START Listed entries

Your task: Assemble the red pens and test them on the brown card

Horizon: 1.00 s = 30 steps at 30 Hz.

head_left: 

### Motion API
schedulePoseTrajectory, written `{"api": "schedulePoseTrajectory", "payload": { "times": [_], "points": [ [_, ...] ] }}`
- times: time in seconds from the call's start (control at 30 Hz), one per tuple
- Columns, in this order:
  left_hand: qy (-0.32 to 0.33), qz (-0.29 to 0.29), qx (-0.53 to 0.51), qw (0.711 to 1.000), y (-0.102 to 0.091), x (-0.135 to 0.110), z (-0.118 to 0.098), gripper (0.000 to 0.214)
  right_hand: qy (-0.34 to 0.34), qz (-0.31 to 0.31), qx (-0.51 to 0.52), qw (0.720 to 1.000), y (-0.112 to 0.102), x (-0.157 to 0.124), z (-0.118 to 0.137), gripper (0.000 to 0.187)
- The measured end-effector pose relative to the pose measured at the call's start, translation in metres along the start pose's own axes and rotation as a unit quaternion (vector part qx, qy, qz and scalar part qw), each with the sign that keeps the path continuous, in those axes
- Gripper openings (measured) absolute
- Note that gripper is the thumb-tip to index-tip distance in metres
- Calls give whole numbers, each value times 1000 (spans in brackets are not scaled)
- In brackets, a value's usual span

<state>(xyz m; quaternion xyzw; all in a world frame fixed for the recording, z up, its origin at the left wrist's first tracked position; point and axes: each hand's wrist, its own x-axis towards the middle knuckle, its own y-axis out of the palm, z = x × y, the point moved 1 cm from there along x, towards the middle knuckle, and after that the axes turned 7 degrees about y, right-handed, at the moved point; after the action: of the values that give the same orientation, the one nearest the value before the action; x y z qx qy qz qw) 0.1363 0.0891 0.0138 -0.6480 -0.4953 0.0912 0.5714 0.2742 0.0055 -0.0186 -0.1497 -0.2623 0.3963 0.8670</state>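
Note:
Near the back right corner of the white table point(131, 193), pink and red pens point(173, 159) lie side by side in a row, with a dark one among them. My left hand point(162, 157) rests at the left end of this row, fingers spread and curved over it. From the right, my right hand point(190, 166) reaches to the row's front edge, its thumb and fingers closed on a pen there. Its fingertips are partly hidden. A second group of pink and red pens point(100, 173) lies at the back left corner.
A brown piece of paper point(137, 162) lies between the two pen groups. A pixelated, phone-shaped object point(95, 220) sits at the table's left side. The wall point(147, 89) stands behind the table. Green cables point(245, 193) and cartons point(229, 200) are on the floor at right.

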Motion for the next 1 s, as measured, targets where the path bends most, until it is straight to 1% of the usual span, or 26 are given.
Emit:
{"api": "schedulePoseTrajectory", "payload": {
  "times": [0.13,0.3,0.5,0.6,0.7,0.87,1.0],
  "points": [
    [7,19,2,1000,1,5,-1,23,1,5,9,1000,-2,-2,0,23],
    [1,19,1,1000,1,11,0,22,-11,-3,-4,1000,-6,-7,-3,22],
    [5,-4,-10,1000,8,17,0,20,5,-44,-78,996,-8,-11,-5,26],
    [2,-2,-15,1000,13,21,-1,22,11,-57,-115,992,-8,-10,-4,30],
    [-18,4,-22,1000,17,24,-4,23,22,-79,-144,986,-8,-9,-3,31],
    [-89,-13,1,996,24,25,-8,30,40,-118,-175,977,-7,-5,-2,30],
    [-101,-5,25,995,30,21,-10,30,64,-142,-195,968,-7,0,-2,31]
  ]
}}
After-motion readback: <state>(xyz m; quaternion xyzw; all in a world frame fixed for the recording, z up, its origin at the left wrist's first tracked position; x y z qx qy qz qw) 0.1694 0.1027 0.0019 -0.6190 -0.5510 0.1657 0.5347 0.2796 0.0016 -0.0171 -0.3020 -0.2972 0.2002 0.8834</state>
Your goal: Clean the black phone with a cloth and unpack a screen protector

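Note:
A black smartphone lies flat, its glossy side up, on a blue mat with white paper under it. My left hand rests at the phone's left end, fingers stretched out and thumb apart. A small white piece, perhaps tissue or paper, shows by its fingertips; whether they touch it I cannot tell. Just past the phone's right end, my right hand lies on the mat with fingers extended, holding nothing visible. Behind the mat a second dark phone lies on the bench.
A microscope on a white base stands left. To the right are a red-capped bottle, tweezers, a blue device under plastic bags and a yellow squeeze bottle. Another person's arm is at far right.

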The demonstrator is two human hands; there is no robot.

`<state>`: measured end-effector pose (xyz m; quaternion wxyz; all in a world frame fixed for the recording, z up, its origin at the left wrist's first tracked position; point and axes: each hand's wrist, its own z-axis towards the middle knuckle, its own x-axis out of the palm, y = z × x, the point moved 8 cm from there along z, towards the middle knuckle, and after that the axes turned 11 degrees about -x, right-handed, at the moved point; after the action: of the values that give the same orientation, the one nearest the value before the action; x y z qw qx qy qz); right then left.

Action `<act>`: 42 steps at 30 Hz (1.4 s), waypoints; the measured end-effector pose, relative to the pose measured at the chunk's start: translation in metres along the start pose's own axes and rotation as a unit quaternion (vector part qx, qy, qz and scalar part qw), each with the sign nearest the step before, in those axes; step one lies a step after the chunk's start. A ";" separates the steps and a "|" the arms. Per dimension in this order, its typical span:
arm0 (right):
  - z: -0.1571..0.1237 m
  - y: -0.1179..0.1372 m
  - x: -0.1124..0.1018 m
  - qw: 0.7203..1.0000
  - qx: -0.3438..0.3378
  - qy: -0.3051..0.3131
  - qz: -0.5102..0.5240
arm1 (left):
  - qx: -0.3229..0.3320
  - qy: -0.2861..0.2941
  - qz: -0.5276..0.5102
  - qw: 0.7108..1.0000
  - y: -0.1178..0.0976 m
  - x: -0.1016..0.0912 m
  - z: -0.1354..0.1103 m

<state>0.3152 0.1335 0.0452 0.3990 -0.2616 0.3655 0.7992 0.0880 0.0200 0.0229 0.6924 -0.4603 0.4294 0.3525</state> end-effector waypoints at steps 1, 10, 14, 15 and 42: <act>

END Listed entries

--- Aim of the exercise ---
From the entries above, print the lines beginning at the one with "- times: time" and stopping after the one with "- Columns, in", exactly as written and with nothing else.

--- Solution to this problem ---
- times: time in seconds from the call's start (control at 30 Hz), one per tuple
- Columns, in this order:

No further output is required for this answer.